● **Task**:
Copy out exactly the lines spanning the line with "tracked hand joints" to the line with "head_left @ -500", inclusive, from the data underneath, with no pictures.

● **Data segment**:

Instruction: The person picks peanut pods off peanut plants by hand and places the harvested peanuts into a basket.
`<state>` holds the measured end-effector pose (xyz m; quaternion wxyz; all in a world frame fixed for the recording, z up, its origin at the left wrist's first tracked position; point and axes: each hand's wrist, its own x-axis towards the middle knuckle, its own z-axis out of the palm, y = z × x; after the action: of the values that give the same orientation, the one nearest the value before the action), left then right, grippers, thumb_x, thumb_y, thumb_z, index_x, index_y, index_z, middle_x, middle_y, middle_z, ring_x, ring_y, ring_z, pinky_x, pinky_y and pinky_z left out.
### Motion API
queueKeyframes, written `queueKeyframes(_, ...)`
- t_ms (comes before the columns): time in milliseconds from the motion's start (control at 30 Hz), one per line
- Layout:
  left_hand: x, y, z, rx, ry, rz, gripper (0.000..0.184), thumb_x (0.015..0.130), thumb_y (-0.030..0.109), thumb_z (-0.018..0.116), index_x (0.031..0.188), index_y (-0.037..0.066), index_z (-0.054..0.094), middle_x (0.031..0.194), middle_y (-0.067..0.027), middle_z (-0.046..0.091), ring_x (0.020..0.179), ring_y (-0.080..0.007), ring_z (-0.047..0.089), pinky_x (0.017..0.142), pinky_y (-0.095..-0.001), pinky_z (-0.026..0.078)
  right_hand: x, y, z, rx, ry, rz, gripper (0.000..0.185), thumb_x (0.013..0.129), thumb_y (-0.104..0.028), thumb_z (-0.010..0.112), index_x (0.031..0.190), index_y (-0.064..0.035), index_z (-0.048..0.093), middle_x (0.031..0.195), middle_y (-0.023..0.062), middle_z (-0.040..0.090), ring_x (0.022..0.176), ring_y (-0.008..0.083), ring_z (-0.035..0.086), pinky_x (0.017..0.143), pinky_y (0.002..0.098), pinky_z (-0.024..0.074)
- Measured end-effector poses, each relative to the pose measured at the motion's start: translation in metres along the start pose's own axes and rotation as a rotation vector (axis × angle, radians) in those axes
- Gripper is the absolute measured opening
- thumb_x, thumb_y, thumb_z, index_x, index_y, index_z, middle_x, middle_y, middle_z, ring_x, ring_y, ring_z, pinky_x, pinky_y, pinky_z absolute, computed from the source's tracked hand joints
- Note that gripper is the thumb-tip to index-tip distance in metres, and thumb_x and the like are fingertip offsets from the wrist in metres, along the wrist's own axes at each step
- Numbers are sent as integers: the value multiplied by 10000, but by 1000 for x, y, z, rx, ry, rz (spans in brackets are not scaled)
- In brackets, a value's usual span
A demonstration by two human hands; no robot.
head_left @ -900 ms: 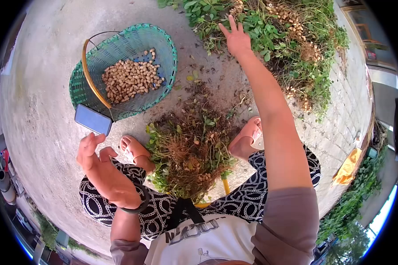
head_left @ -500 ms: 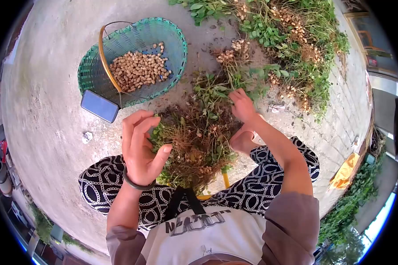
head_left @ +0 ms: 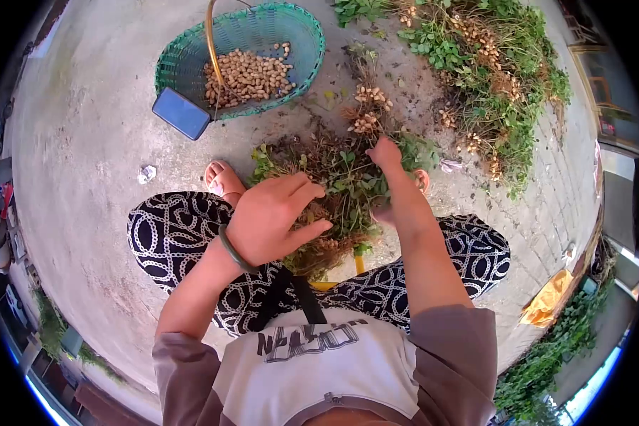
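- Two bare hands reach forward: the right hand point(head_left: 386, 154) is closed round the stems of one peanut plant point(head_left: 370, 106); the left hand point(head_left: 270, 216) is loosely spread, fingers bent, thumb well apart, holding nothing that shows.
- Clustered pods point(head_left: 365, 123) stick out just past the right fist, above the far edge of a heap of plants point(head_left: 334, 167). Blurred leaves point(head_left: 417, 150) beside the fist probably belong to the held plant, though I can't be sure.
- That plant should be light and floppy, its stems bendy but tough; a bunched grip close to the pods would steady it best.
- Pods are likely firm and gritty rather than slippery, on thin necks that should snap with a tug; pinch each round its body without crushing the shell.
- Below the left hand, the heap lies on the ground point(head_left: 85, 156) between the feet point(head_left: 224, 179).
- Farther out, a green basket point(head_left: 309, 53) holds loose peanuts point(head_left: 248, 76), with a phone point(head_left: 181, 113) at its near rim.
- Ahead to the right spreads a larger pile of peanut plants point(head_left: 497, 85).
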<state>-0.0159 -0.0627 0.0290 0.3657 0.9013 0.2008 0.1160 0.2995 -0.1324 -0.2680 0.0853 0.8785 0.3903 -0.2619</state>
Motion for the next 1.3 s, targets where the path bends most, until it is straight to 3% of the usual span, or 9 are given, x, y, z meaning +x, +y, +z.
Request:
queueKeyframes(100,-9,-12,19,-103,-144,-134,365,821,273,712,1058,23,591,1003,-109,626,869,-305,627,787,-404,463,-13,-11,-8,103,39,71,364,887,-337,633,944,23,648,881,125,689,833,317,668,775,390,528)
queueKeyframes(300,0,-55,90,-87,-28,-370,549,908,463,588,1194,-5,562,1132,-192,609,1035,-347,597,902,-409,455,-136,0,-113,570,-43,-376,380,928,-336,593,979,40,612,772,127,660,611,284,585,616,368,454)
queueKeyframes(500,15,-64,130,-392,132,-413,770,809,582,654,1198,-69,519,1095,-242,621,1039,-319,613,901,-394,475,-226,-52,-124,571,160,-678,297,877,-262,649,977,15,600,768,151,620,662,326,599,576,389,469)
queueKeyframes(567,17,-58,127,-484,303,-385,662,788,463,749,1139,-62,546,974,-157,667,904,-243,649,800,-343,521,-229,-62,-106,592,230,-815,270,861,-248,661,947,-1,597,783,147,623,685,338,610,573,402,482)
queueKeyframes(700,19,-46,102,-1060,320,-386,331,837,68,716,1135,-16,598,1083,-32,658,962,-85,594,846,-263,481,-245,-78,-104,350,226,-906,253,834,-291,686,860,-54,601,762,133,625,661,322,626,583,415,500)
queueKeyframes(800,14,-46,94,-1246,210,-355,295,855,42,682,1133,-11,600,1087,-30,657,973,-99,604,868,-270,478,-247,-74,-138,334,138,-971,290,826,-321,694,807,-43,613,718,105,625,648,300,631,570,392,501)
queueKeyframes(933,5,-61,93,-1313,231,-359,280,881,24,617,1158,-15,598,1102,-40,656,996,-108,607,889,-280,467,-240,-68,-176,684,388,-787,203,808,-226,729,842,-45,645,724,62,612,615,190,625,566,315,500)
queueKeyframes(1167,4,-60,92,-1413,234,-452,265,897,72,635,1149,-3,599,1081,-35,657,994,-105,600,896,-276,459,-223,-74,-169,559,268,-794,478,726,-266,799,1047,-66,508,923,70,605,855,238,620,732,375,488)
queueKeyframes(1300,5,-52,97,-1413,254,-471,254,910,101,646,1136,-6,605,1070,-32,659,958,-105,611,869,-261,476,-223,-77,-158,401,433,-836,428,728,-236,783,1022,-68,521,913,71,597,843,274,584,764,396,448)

● **Answer space**:
- thumb_x, thumb_y, thumb_z, index_x, index_y, index_z, middle_x, middle_y, middle_z, ring_x, ring_y, ring_z, pinky_x, pinky_y, pinky_z absolute, computed from the source's tracked hand joints
- Note that gripper is the thumb-tip to index-tip distance in metres, and thumb_x and the like are fingertip offsets from the wrist in metres, along the wrist's own axes at each step
- Numbers are sent as integers: the value multiplied by 10000, but by 1000 for x, y, z, rx, ry, rz (spans in brackets are not scaled)
- In brackets, a value's usual span
A demonstration by two human hands; no robot.
head_left @ -900 ms: 
head_left @ -500 ms: 

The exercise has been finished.